ESG refers to Environmental, Social, and (Corporate) Governance. It is the new investing method that banks, VCs and investors are using to judge the value behind each loan or funding application. Essentially, banks and investors want to fund and support those companies which are diverse, inclusive, eco-conscious and fair & equitable.

SLLPs represent Sustainability-linked loans Principles. These are the innate steps that borrowers of sustainability-linked loans must follow in order to meet the ESG requirements of banks during borrowing. The components of the SLLP are:

Selection of KPI

Borrowers must share information about what KPIs they are using to measure their sustainability goals. These KPIs should be related to the ESG objective and must show lenders clearly whether the company has met these KPIs or not.

For example, the Sustainability performance target (STP) could be reducing investment in new IT development/purchase. The KPIs for this could be:

- Reducing resource utilization.

- Reusing technology where it can be, instead of building or buying new ones.

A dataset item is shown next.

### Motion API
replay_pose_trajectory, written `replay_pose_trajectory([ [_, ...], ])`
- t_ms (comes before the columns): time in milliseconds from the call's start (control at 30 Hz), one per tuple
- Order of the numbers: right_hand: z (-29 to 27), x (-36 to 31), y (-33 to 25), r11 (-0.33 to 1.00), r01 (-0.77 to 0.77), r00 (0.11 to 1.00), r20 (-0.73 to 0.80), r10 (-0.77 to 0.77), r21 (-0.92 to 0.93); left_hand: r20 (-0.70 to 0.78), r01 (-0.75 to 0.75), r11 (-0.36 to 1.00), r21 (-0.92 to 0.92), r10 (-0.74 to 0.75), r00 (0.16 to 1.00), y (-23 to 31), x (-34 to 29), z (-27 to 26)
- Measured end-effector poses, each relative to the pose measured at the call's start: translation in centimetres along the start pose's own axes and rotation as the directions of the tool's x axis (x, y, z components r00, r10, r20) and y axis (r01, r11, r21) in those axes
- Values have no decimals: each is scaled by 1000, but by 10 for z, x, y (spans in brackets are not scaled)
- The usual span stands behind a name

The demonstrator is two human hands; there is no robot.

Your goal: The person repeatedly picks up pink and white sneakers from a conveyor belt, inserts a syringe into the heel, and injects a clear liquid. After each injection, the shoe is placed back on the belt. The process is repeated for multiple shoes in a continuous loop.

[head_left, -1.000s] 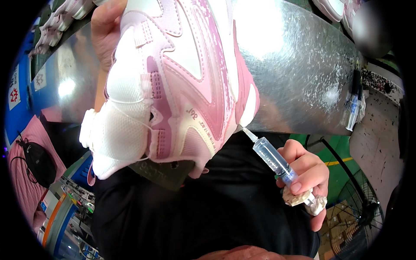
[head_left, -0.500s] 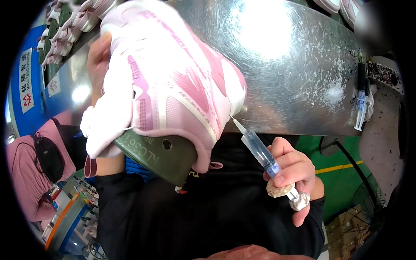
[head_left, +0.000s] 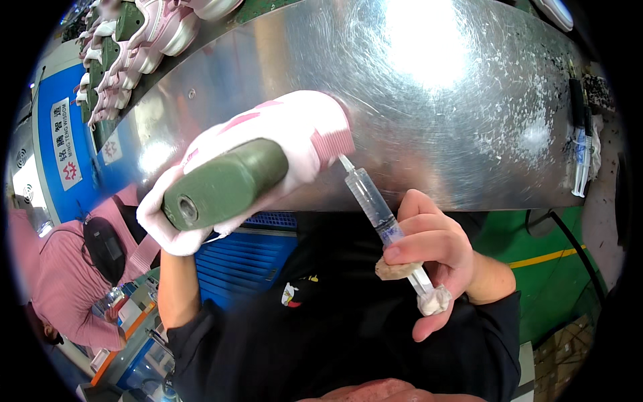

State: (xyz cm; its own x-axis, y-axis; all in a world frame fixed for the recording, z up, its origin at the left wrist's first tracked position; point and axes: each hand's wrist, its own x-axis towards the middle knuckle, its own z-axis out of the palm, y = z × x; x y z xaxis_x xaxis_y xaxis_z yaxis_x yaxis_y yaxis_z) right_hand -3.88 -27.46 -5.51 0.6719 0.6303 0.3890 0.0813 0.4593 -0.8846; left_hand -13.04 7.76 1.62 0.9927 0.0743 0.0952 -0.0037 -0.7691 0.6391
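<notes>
A pink and white sneaker (head_left: 301,110) is raised over the near edge of the metal table, with a green shoe last (head_left: 224,184) inside it. My left forearm (head_left: 177,288) reaches up behind the sneaker; that hand is hidden, but it supports the shoe from behind. My right hand (head_left: 435,244) is closed round a clear syringe (head_left: 372,201), thumb-side fingers on the barrel and another finger by the plunger end. Beige and white wads wrap the syringe's flange and plunger top. Its tip is at the sneaker's ribbed pink heel edge; whether it touches, I cannot tell.
The shiny metal table (head_left: 261,60) has white residue at its right. Another syringe (head_left: 581,161) lies at the right edge. Several similar sneakers (head_left: 157,37) stand in a row at the far left. A person in pink (head_left: 74,275) works at the left. A black curved stand (head_left: 569,234) rises at the right.
The sneaker has turned and tilted, now showing the last's top and the heel edge, and sits lower. The syringe and my right hand have shifted slightly left and up.
</notes>
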Motion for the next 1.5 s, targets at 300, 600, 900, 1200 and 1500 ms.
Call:
replay_pose_trajectory([
  [300, 7, 0, -6, 996, -74, 997, 13, 75, -56, 428, 485, -30, -874, -522, 738, 16, -94, 39],
  [600, 14, 12, -26, 994, -84, 992, 86, 90, -72, 570, 513, -249, -821, -356, 740, 52, -94, 91],
  [900, 19, 14, -60, 964, -262, 951, 162, 264, -33, 737, 669, -518, -534, 103, 668, 41, -76, 108],
  [1200, 15, 17, -115, 884, -460, 863, 192, 468, -87, 722, 645, -606, -467, 160, 673, 60, -57, 127],
  [1500, 18, 15, -145, 845, -500, 848, 92, 522, -189, 655, 698, -546, -463, 320, 685, 68, -43, 138],
])
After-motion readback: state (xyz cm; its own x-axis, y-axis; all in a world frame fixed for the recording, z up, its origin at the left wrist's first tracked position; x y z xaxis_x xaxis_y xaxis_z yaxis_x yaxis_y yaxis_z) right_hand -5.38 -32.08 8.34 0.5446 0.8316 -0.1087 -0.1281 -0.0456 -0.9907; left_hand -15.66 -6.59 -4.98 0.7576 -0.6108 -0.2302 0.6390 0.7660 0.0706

- Lesser obsolescence of IT technology.

Calibration of SPTs

SPTs must be calibrated regularly according to KPIs. So, IT companies will be asked to prove to banks that they are actively trying to meet their SPTs and live up to their agreement with their banks. CIOs and IT managers may also be expected to provide a timeframe within which they will be able to meet specific SPTs. For example, within 6 months, there will be fewer instances of replacing a particular hardware part throughout the firm.

Loan Characteristics

This represents the terms on which banks lent the sustainability-linked loans to the company in the first place. Typically, IT companies that are able to meet their sustainability initiatives will receive a discount in the loan amount to be repaid. However, if IT companies fail to meet their sustainability targets after getting sustainability-linked loans, they will receive a penalty hike in the amount to be repaid.


Lenders can choose to not offer future sustainability-linked loans to certain companies that may have not been transparent enough about their investing. CIOs are required to provide detailed reports about their progress with SPTs and any challenges they’ve experienced. Here, IT companies need to show how their sustainability-linked loans are being used on the ground and whether that money has had any real-world value or not.


Finally, many banks expect IT companies to get their firm verified by a specialist who has expertise related to the company’s SPT. For example, a climate change expert, an auditor, financial rating agencies etc. This verification is shared with the bank and they take a decision about lending more sustainability-linked loans to the IT company or not.